» WHAT TO PRODUCE
The expected result is the material below, reproduced exactly from its first line through the line containing "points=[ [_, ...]".

» GIVEN INFORMATION
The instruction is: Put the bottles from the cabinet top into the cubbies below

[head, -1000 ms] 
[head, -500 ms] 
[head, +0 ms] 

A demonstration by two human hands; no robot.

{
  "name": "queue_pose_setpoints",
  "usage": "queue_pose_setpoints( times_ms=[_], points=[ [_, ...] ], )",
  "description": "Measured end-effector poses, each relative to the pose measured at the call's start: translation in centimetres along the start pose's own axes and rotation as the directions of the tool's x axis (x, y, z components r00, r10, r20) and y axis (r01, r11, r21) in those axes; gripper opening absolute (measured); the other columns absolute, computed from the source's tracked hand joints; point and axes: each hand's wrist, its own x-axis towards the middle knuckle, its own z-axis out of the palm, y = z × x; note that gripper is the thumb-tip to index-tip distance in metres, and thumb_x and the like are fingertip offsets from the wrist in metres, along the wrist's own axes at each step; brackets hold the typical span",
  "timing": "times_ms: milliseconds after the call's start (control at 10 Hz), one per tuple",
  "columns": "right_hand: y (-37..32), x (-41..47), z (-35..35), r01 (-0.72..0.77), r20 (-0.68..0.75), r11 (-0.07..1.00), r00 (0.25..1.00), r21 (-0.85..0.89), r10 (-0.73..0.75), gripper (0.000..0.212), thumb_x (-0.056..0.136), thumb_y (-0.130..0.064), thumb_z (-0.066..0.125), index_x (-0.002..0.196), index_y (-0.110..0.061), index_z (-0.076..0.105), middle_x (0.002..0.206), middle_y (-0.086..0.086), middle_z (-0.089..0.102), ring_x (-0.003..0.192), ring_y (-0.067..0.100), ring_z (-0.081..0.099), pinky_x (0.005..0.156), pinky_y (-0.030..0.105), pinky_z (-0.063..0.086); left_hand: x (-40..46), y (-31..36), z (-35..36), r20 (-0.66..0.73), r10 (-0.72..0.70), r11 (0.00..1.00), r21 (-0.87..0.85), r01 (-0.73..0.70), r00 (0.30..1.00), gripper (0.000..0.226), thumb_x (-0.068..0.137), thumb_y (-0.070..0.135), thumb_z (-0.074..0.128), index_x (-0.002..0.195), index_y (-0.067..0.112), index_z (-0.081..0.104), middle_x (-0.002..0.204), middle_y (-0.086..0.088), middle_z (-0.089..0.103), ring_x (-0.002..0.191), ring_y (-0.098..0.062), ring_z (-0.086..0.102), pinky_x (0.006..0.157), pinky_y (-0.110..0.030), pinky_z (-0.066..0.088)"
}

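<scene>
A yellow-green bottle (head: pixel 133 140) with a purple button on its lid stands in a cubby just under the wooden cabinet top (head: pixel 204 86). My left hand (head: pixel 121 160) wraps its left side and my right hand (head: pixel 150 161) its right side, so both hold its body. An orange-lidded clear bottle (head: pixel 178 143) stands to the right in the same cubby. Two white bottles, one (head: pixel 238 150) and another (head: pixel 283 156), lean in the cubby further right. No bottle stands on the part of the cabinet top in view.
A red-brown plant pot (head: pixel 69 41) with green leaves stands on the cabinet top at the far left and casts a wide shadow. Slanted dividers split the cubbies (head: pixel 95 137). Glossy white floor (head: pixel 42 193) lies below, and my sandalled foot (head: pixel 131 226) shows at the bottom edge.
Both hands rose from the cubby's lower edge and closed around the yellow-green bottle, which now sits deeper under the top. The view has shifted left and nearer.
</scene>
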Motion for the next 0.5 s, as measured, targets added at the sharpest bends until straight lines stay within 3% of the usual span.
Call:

» FINISHED EXERCISE
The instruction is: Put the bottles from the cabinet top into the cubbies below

[head, -1000 ms] 
[head, -500 ms] 
[head, +0 ms] 

A demonstration by two human hands; no robot.

{
  "name": "queue_pose_setpoints",
  "usage": "queue_pose_setpoints( times_ms=[_], points=[ [_, ...] ], )",

This exercise has now been finished.